One day, during an afternoon stroll to the M.C. Escher museum in The Hague, I stumbled upon a painting called ‘Fish and Scales’. On the first glance, I saw two big black-and-white fishes and some smaller ones, but on a closer look I found hundreds of fishes, heading to different directions and merging seamlessly into the bigger fishes as their scales. Upon this discovery, I exclaimed out loud, “This is just like Blank Noise!”
No, I do not mean to imply in any way that the Blank Noise Project is like a fish, although it is definitely as fascinating as the painting. Rather, I found that this painting from the master of optical illusion is a great analogy to the structures of Blank Noise.
In the words of Kunal Ashok, one of the male volunteers, the collective consists not only of “people who volunteer or come to meetings, but anyone that have contributed in any way they can and identified with the issue.” In this sense, Blank Noise today consists of over 2,000 people who signed up to their e-group as volunteers.
How does a collective with that many people work? Firstly, although these people are called ‘volunteers’ for registering in the e-group, I would argue that a majority of them are actually what I call casual participants – those who comment on Blank Noise interventions, re-Tweet their call for action, promote Blank Noise to their friends through word of mouth, or simply lurk and follow their activities online. In the offline sense, they are the passers-by who participate in their street interventions or become intrigued to think about the issue afterwards. These people, including those who do the same activities without formally signing up as volunteers, are acknowledged to be a part of Blank Noise as much as those who really do volunteer.
Blank Noise is open to all who shares its concern and values, but its volunteers must go beyond articulating an opinion and commit to collective action. However, Blank Noise applies very little requirement for people to identify themselves with the collective. The main bond that unites them is their shared concern with street sexual harassment. Blank Noise’s analysis of the issue is sharp, but it also accommodates diverse perspectives by exploring the fine lines of street sexual harassment and not prescribing any concrete solution, while the latter is rarely found in existing social movements. The absence of indoctrination or concrete agenda reiterated through the public dialogue approach gives room for people to share different opinions and still respect others in the collective.

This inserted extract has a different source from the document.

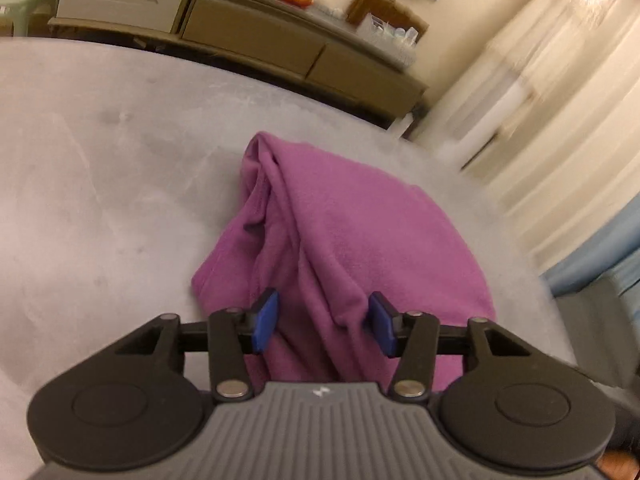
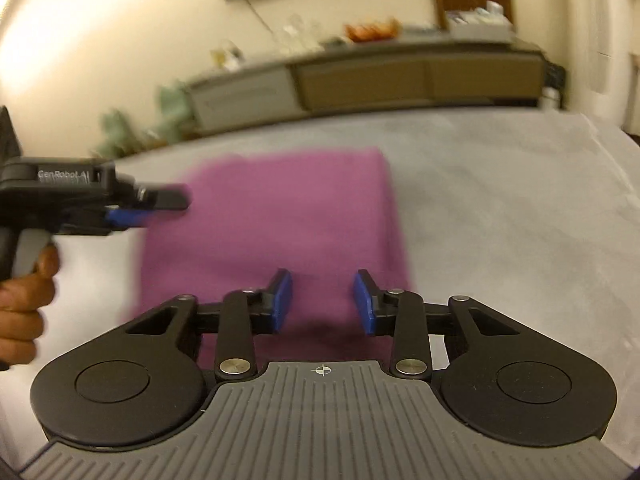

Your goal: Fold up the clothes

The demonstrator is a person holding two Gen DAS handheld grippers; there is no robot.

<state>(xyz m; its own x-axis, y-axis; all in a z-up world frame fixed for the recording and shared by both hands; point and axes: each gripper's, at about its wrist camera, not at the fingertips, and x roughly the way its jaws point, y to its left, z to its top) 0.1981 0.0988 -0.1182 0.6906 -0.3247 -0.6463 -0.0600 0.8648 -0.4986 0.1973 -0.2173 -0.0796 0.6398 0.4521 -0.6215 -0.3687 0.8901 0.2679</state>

Other than these requirements, they are able to decide exactly how and when they want to be involved. They can join existing activities or initiate new ones; they can continuously participate or have on-and-off periods. This is reflected in the variety of volunteers’ motivations, activities, and the meaning they give to their involvement. For some people, helping Blank Noise’s street interventions is exciting because they like street art and engaging with other young people. Many are involved in online campaigns because they are not physically based in any of the cities where Blank Noise is present. Some others prefer to do one-off volunteering by proposing a project to a coordinator and then implementing it. There are people who started volunteering by initiating Blank Noise chapters in other cities and the gradually have a more prominent role. Some stay for the long term, some are active only for several times before going back to become supporters that spread Blank Noise through words of mouth. The ability to personalize volunteerism is also what makes Blank Noise appealing, compared to the stricter templates for volunteering in other social movements.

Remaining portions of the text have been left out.